After Today host Matt Lauer was fired on Tuesday, November 28th, over accusations of sexual misconduct, NBC has received more complaints against him. One account claims that Lauer sexually assaulted an NBC employee in his office, and the woman subsequently sought medical treatment.
The employee — who chose to remain nameless — told The New York Times that Lauer summoned her to his office in 2001, at which time he told her to unbutton her blouse, bent her over a chair, and proceeded to sexually assault her. She said she passed out from the trauma of the encounter, and had to be taken to the on-site nurse (Rockefeller Center has an on-site medical staff). The victim said she felt helpless at the time and declined to report the incident to authorities or higher-ups because she was afraid of losing her job.

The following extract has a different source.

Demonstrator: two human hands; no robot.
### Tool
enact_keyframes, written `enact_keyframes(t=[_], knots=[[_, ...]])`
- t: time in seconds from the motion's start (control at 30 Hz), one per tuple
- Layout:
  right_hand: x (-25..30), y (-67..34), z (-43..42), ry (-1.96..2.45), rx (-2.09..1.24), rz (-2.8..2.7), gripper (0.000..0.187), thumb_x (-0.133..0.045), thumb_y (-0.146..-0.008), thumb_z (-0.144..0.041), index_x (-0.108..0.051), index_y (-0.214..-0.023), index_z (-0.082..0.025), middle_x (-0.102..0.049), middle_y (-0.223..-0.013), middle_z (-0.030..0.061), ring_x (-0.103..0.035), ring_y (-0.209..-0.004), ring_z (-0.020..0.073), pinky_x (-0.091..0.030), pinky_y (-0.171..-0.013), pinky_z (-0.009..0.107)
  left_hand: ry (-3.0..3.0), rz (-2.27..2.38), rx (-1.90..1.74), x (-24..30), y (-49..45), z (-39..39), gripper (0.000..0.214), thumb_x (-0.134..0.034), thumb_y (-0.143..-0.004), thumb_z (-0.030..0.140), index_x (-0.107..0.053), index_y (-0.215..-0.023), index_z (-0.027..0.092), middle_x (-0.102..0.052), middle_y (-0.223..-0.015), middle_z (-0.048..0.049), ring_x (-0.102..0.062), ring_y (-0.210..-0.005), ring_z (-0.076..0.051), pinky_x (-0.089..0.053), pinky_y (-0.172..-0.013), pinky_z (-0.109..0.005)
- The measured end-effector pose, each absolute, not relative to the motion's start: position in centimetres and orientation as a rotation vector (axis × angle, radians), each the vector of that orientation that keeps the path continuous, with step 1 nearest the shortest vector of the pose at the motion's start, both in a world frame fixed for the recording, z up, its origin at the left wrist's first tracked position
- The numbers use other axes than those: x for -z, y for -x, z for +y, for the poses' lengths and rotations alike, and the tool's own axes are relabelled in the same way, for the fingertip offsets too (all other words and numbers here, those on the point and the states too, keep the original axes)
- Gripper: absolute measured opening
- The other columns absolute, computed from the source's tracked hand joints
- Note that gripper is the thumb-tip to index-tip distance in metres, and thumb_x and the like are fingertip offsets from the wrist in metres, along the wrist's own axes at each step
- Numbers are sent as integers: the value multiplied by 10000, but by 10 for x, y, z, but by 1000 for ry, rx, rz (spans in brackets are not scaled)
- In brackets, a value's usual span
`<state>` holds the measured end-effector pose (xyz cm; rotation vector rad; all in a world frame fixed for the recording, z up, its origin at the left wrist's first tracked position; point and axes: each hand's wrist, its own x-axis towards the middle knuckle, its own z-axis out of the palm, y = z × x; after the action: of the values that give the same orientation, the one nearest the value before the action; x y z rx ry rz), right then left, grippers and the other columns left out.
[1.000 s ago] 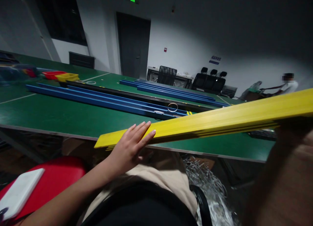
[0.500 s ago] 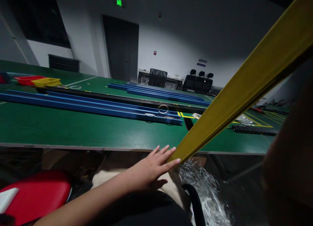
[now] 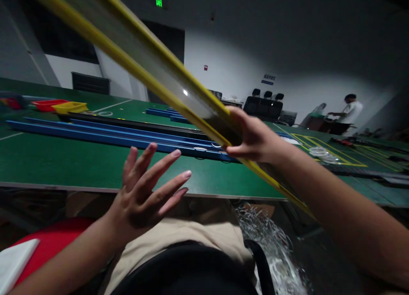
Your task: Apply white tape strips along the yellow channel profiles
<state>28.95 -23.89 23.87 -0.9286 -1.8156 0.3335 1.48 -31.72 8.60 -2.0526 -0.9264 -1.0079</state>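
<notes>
My right hand (image 3: 252,135) grips a long yellow channel (image 3: 172,80) by its edges, thumb on the near edge and fingers over the far one. The channel slants from the upper left down to the lower right, its hollow grey, glossy inner side towards me. My left hand (image 3: 151,188) is off the channel, fingers spread, in front of the near table edge. Behind it, long blue channels (image 3: 105,139) lie on the green table (image 3: 41,163). The raised channel covers part of them.
Red (image 3: 47,104) and yellow (image 3: 72,107) trays sit at the left. A red seat (image 3: 60,235) bears a white slab (image 3: 17,261). Silvery strips (image 3: 271,244) are heaped below the table. Coiled pale cable (image 3: 319,152) lies right. Another person (image 3: 351,112) is far off.
The yellow channel has swung from leaning up to the right to leaning up to the left, showing its hollow side. My left hand has come off it leftwards; my right hand has come into view.
</notes>
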Motion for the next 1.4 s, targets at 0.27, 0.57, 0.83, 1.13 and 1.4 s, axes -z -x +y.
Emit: enact_keyframes(t=[0.27, 0.57, 0.83, 1.13, 1.4], knots=[[-130, -300, -215, 1044, -242, -2795, 945, -827, -664, -383, -456, -1527, -276, -680, -1319, 89, -665, -1123, 307, -511, -919, 376, 2080, -1255, 820, -65, 2, -288, 966, -784, -823, 320, -221, -1607, 363, -277, -1677, -124, -131, -1561, -441, -148, -1182, -769], [-91, -321, -199, 1087, -501, -2815, 862, -825, -635, -343, -561, -1454, -281, -724, -1248, 64, -677, -1068, 264, -488, -880, 319, 2414, -1279, 661, -10, 11, -241, 724, -737, -766, 231, -523, -1456, 275, -682, -1255, -127, -639, -1104, -329, -459, -995, -528], [-59, -331, -182, 1160, -485, -2898, 897, -770, -691, -341, -476, -1530, -221, -665, -1366, 122, -656, -1166, 296, -490, -970, 368, 2476, -1345, 601, 3, -8, -230, 681, -736, -731, 180, -567, -1387, 248, -688, -1164, -101, -617, -1030, -297, -461, -884, -437], [-39, -338, -181, 1310, -344, -2792, 732, -706, -815, -492, -532, -1445, -161, -628, -1393, 165, -622, -1223, 314, -477, -1015, 403, 2578, -1384, 596, 5, -35, -204, 659, -779, -771, 356, -567, -1390, 284, -681, -1119, -73, -607, -998, -256, -435, -854, -385], [-13, -335, -193, 1538, 293, -2676, 743, -475, -862, -812, -612, -1214, -172, -705, -1119, 161, -657, -1058, 307, -478, -907, 389, 2700, -1333, 537, 2, -41, -198, 722, -748, -825, 431, -481, -1481, 288, -648, -1312, -82, -624, -1089, -263, -444, -910, -383]])
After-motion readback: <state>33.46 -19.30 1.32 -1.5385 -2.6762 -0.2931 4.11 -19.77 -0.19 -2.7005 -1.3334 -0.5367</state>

NBC officials confirmed that at least two more employees have made accusations against Lauer following the initial complaint against him. The network also confirmed that the initial report filed against Lauer accused him of inappropriate sexual advances during the 2014 Winter Olympics in Sochi, Russia.
Variety has since reported that Lauer’s victims included at least three NBC staffers, and sources in the piece allege that Lauer routinely made sexual comments to and about his female coworkers, on one occasion comparing a colleague’s work performance to her sexual abilities. The article also details accusations that Lauer gave a sex toy to a female colleague and exposed himself to another without her consent.
Lauer issued a statement on November 30th apologizing for the pain he has caused, which was read on Today by his former cohosts. Lauer said that some of the allegations against him were not true or misrepresented, but added “there is enough truth in these stories to make me feel embarrassed and ashamed.”
At the end of the day, it’s not enough that Lauer feels ashamed; he needs to be held accountable as well. Sadly, Lauer is just one of many men in recent weeks who have been accused of sexual misconduct and failed to accept full responsibility.
Men like Lauer need to do better, and until they do, we will stand by their victims — no matter what.